The problem: Below this line is the material. Write out only its lines from the one containing "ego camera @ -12" through the one containing "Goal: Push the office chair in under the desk", both kept, exactly.
(Data shown begins)
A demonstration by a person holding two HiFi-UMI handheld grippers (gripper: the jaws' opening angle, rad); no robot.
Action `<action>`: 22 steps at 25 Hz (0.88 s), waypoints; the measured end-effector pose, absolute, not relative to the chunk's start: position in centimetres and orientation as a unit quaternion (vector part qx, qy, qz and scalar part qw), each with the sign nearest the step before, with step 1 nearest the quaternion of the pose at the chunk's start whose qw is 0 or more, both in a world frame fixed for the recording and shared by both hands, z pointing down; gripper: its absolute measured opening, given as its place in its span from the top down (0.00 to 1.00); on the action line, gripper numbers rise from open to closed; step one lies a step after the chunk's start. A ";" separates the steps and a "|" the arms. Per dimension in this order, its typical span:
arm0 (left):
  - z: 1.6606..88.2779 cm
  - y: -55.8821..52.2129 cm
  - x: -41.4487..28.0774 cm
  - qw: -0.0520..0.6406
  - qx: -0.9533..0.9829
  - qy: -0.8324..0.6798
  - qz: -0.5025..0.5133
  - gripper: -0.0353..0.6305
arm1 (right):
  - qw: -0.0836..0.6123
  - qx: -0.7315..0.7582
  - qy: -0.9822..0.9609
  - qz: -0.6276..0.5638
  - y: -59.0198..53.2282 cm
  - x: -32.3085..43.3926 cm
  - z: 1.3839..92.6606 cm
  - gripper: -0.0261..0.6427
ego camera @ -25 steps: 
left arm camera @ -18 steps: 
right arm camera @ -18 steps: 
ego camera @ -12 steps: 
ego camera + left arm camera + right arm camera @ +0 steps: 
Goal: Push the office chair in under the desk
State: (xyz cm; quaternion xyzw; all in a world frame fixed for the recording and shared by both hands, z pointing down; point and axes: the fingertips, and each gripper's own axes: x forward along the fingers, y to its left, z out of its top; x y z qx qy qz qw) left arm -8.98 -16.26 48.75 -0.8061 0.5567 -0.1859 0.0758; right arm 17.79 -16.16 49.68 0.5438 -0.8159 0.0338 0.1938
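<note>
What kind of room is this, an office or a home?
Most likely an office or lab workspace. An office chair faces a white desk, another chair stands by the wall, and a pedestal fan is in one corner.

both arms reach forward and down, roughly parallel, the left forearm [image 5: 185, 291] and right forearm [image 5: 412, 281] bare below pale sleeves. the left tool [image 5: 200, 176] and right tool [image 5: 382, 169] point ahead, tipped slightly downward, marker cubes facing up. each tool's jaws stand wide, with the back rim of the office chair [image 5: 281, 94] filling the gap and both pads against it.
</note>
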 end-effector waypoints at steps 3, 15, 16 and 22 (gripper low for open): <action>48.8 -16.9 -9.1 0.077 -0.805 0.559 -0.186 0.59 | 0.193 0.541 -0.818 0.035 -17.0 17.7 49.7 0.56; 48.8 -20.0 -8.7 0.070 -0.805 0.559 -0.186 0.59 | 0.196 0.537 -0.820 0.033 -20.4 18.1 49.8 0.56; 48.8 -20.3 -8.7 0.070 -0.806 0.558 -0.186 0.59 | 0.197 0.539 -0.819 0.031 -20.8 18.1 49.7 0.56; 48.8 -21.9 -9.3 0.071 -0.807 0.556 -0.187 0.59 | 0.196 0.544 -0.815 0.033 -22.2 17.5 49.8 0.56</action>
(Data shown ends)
Answer:
ego camera @ -12 steps: 
ego camera + left arm camera + right arm camera @ +0 steps: 
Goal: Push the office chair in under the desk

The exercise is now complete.